Bulger & Co. try again to amend the Bay State constitution
| Boston
SOME special interests just won't take ``no'' for an answer - no matter how resounding and how often repeated. Twice in the past five years, Bay State voters have overwhelmingly rejected the concept of public funding for nonpublic schools. Yet backers of such proposals refuse to be deterred.
They are once again asking Massachusetts lawmakers to approve a change in the state constitution to permit use of taxpayer dollars to provide tuition, textbooks, and services for pupils attending parochial and other private elementary and secondary schools.
The controversial measure, if supported by a majority of legislators meeting in joint session later this year, would fly in the face of 70 percent of the state's voters who only last November thwarted a similar proposal. While nothing suggests that a new amendment would fare any better on the 1990 ballot, its boosters seem as determined as they were 1982 and '86.
To be placed before the voters, the measure must clear two successive, but separately elected legislatures. That is required for any constitutional change, no matter how minor.
If approved by lawmakers and ratified by voters, the current amendment would not only end the longstanding restriction on financial aid to nonpublic schools in Massachusetts, but it would leave it to the legislature to decide the type and extent of such assistance.

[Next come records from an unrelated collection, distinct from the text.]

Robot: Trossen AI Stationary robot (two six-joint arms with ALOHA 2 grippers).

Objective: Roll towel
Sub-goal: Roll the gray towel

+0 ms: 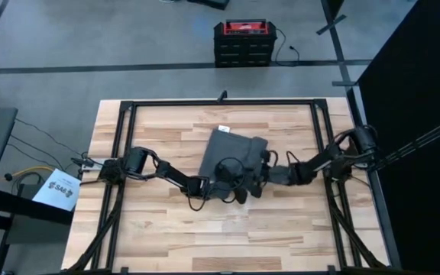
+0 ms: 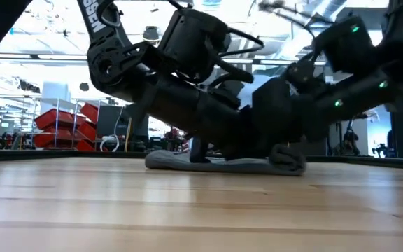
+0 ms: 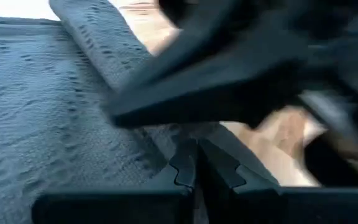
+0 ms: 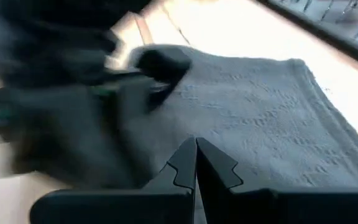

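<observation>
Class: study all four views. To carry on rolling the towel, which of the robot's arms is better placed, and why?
Neither clearly. The left gripper and right gripper both sit at the towel on its near edge, fingers shut. Left, marginally: its wrist view shows a rolled fold beside it.

Closed left tool (image 3: 195, 167) on towel (image 3: 48, 106)

overhead, table-level and wrist views share towel (image 1: 231, 156).

A light wooden table (image 1: 151, 229) carries the dark grey towel (image 1: 224, 149).
</observation>
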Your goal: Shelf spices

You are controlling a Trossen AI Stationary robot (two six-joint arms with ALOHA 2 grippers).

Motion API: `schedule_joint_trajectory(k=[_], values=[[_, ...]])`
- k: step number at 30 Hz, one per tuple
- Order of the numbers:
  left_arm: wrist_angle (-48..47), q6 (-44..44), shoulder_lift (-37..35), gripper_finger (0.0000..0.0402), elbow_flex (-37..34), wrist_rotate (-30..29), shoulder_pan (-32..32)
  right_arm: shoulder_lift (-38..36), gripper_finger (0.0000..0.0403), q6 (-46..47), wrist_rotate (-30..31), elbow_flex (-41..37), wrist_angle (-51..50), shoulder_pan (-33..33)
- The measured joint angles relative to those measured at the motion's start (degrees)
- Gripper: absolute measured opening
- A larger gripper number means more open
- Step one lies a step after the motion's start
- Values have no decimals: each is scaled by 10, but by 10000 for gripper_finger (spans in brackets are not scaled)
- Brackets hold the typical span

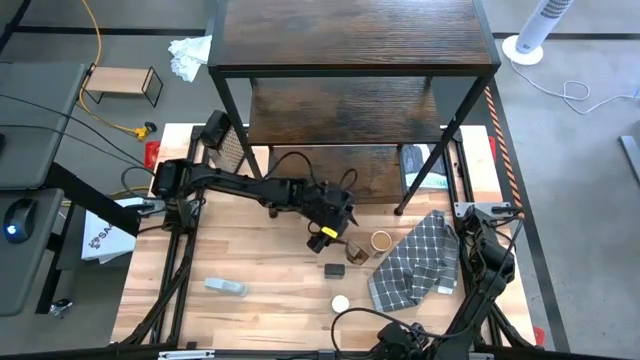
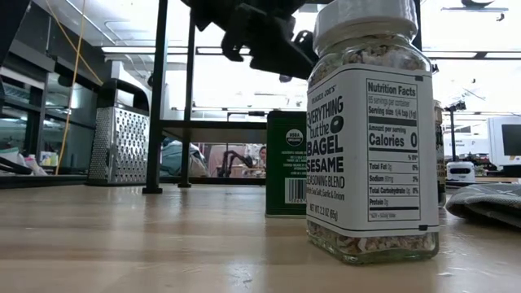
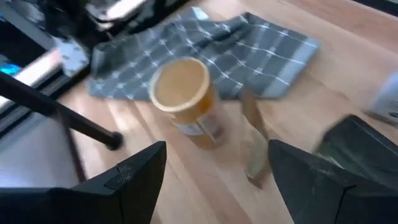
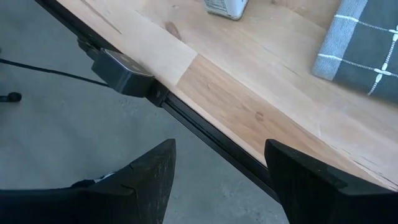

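High view: left pincer (image 1: 322, 238) is hanging over the counter's (image 1: 260, 270) middle, just in front of the shelf (image 1: 345, 60), which is standing across the counter's far edge. Its fingers look apart, holding nothing. The tan-lidded brown jar (image 1: 381, 242) is standing just beside it, touching or nearly touching the grey checked cloth (image 1: 420, 262). A small dark jar (image 1: 334, 269) is sitting nearer the front edge, the white-capped jar (image 1: 341, 303) nearer still. A clear flat plastic object (image 1: 226, 287) is lying toward the front left. Right pincer is parked off the front edge, not clearly visible here.

Low view: white-capped jar (image 2: 373, 130), labelled bagel sesame seasoning, is filling the foreground; a green tin (image 2: 286, 163) is standing behind it, a box grater (image 2: 119, 145) far left. Left arm is hanging dark above.

Left wrist view: the two fingers (image 3: 134, 171) are spread wide with the tan-lidded brown jar (image 3: 186, 102) upright beyond them, cloth (image 3: 205, 53) just behind it. A slim tan item, too blurred to name, is lying beside the jar.

Right wrist view: right pincer (image 4: 217, 180) is open and empty, hovering past the counter's front edge (image 4: 249, 118) over the floor.

Risks, as I judge them: the picture is blurred, so the arm is probably moving fast; a finger could be clipping the jar's lid and tipping it onto the cloth. Closing off-centre could be squirting the round jar sideways into the slim item. Lifting toward the shelf, the arm could be striking the black frame.
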Motion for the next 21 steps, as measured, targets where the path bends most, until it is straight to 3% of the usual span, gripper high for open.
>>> schedule_joint_trajectory(k=[7, 21], values=[[7, -19, 19, 280, -2, 28, 5, 0, 243, 1, 0, 0, 0, -1], [35, -34, 39, 280, -2, 29, 0, 0, 243, 0, -4, 0, 7, -3]])
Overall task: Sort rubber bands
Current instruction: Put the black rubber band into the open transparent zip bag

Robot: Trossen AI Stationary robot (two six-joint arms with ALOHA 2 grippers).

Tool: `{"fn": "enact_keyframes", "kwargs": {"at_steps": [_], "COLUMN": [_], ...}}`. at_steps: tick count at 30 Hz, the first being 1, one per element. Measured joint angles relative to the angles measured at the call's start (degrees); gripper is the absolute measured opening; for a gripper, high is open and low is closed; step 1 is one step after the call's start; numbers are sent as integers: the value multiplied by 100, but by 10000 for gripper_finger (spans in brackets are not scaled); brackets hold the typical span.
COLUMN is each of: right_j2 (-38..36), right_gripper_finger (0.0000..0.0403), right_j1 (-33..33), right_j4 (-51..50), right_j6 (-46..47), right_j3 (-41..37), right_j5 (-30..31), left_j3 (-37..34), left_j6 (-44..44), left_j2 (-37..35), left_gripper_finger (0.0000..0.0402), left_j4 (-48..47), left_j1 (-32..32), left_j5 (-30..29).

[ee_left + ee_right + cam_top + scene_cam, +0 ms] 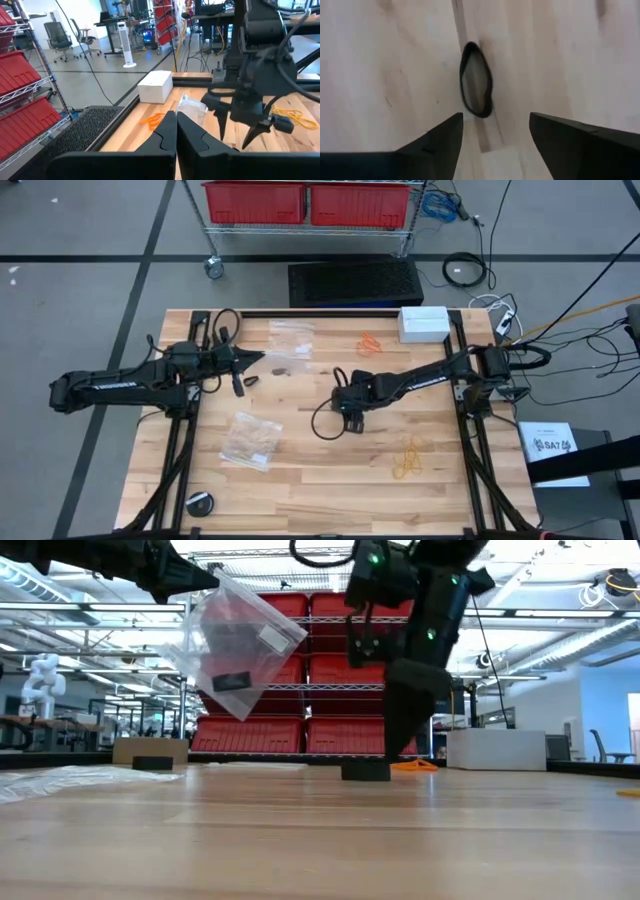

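A black rubber band (476, 80) lies flat on the wooden table (330, 480). My right gripper (495, 117) hovers open just above it, pointing steeply down near the table's middle (350, 410). Its fingers stand short of the band and touch nothing. Orange rubber bands (370, 343) lie at the far side and yellow ones (410, 460) at the near right. My left gripper (258, 360) is shut on a clear plastic bag (240, 645) with dark items inside, held high over the table's left half. My left gripper pinches the clear bag by its upper corner (222, 585) between its two shut fingers (167, 132). The fingers are level and point toward the table's right. The bag hangs tilted below the fingertips, clear of the table.
Two more clear bags lie on the table, one at the far middle (290, 335) and one at the near left (250, 440) with pale contents. A white box (424, 323) stands at the far right. A small black round object (200, 503) sits at the near left corner.
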Motion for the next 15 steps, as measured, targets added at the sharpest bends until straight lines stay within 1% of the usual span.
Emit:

The direction of public funding would be confined to whatever might be allowed by the United States Constitution, under which direct public aid to private elementary and secondary schools is forbidden.

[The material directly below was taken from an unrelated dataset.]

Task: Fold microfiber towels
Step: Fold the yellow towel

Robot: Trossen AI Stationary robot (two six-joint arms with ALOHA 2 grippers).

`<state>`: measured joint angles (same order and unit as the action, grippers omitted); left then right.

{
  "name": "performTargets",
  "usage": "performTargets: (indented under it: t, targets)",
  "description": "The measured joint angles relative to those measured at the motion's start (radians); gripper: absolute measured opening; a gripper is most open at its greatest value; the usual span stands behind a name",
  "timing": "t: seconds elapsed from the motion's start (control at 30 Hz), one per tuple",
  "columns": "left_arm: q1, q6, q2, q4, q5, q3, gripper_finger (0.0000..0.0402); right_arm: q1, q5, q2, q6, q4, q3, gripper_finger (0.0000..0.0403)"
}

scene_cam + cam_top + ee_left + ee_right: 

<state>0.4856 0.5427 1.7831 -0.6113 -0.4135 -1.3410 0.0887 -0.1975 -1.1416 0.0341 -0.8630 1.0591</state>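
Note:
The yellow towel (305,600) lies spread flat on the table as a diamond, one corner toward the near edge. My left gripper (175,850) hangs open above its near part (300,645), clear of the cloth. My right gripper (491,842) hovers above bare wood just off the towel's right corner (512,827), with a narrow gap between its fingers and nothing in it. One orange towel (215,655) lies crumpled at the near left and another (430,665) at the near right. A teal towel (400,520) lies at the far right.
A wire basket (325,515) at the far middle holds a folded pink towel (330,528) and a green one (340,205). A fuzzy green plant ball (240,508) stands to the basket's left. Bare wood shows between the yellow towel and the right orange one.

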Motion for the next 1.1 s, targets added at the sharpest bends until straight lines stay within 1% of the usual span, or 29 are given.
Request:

The pending proposal, filed by state Senate president William M. Bulger (D) of Boston, has, as in the past, had the strong support of Bernard Cardinal Law, the Roman Catholic Archbishop of Boston. Opponents include the League of Women Voters of Massachusetts, whose president on June 8 sent a letter to all senators and representatives urging rejection of the proposal. Last year, only in one of the commonwealth's 351 cities and towns did the majority of those voting favor a nonpublic-school aid proposal.

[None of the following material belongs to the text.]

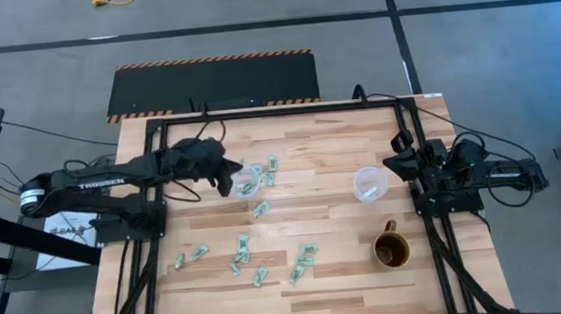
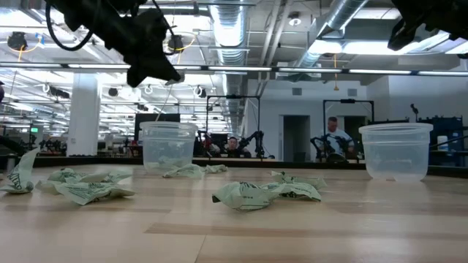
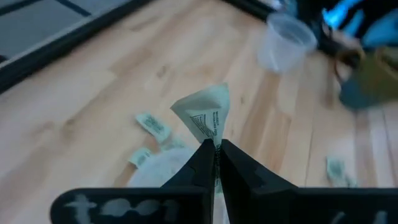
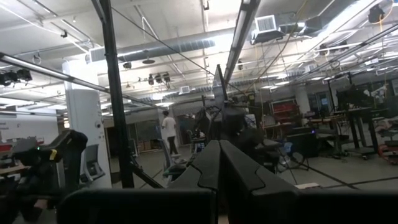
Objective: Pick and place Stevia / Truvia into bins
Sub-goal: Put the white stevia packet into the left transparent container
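The left gripper [image 3: 214, 146] is pinching one Stevia sachet [image 3: 204, 115] between its two dark fingers, which are pressed together on the lower edge of the paper. The sachet stands out past the fingertips, bent into a kind of cone, so most of it is free and only a small corner is caught. In the high view this gripper [image 1: 224, 181] hangs just beside the left bin [image 1: 249, 177], at the side nearer to the arm, and in the low view it hovers above the rim of this clear cup [image 2: 168, 146]. It seems that the sachet is carried high so that it can pass over the rim and fall inside; the release looks not yet done.

The left bin already holds some green paper, as far as the high view shows. The right bin [image 1: 369, 183] stands well apart from it, near the right arm, and looks empty from the low view [image 2: 395, 150].

Many other sachets [image 1: 243, 248] lie loose on the wooden table [image 1: 330, 273], most of them nearer to the front edge, some just beside the left bin. A brown mug [image 1: 390, 250] stands near the right bin.

The right gripper [image 4: 217, 155] waits at the right edge of the table with its jaws pressed together on nothing, pointed toward the room
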Controlling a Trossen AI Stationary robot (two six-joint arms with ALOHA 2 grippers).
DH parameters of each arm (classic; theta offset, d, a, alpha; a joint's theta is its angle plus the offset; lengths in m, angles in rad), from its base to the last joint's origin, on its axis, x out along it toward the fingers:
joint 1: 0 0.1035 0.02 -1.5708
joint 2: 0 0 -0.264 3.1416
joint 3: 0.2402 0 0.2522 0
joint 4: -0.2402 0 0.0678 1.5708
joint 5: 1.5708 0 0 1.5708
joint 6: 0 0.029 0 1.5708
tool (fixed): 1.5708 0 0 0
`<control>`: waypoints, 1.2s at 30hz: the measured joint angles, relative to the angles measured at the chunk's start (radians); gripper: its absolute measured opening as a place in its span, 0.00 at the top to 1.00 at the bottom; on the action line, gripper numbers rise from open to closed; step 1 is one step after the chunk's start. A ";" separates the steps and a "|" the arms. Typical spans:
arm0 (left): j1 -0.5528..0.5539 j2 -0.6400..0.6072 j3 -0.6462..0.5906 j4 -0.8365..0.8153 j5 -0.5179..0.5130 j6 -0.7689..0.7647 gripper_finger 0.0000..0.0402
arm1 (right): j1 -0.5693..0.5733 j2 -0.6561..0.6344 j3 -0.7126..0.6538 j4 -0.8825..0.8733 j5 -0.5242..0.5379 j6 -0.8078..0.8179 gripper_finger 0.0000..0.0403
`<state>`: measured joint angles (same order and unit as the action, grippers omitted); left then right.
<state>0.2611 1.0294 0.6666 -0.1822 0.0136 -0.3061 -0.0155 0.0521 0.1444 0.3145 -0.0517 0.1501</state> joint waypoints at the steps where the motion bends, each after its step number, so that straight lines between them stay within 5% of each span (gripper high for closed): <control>1: 0.000 0.011 0.000 -0.018 0.013 0.027 1.00 | 0.000 0.000 0.000 0.000 0.000 0.000 1.00; 18: 0.000 0.264 0.110 -0.198 0.051 0.161 0.99 | 0.000 0.000 0.000 0.000 0.000 0.000 1.00; 36: 0.000 0.310 0.238 -0.256 0.054 0.153 0.64 | 0.000 0.000 0.000 0.000 0.000 0.000 1.00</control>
<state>0.2607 1.3397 0.9049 -0.4378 0.0679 -0.1534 -0.0157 0.0517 0.1447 0.3145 -0.0517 0.1501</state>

That fact, coupled with the 7-to-3 margin by which the ballot question was turned down statewide, should make lawmakers think twice before putting what amounts to the same thing back to the ballot.
The school aid measure is among 19 proposed constitutional amendments placed on the 1987 docket for consideration at a joint sitting of the legislature. It is questionable, however, how many will be taken up, since legislative leaders pretty much control such things, and there is no requirement that anything on the so-called ``con-con'' calendar be acted on.
The Senate and House have met in joint session twice this year - on May 13 and June 10. Both sessions lasted less than a minute, with nothing taken up beyond moves to adjourn to a later date. The lawmakers are to meet again July 8, but there is no hint what, if anything, might be dealt with.
Besides the nonpublic-school aid, the docket includes a proposed constitutional change to allow public grants for private nonprofit cultural institutions. This might include museums as well as performing arts groups.
Also pending are: two measures to restrict the length of annual legislative sessions to six or seven months; two proposals to give voters the means to recall elected public officials in whom they lack confidence; and five measures to abolish the state's decennial census and base future legislative redistricting on the federal census.
The last change has the enthusiastic backing of civic groups, lawmakers from both parties, and Secretary of State Michael J. Connolly, whose office oversees the mid-decade Massachusetts census every 10 years. Despite little outward opposition, similar proposals to drop the state census were not taken up by lawmakers last year.
Substantially more controversial is a proposal aimed at constitutionally barring the state or any of its political subdivisions from enacting laws or regulations that would ``deny, abridge, or infringe the inalienable, unalterable, and incontestable right of individual citizens to keep, bear, and use their private firearms, ammunition, and their components....''
Other pending proposals would end the requirement that a person registering to vote be able to read English and sign his or her name; make it easier for those pushing voter referendums to collect the needed voter signatures; and provide for carrying over legislation from one lawmaking year to the next.
For the first time in more than a decade none of the items on the legislative ``con-con'' agenda calls for abolition of the eight-member, low-visibility state Executive Council.
And under the constitution, no items can be added after the second Wednesday in May.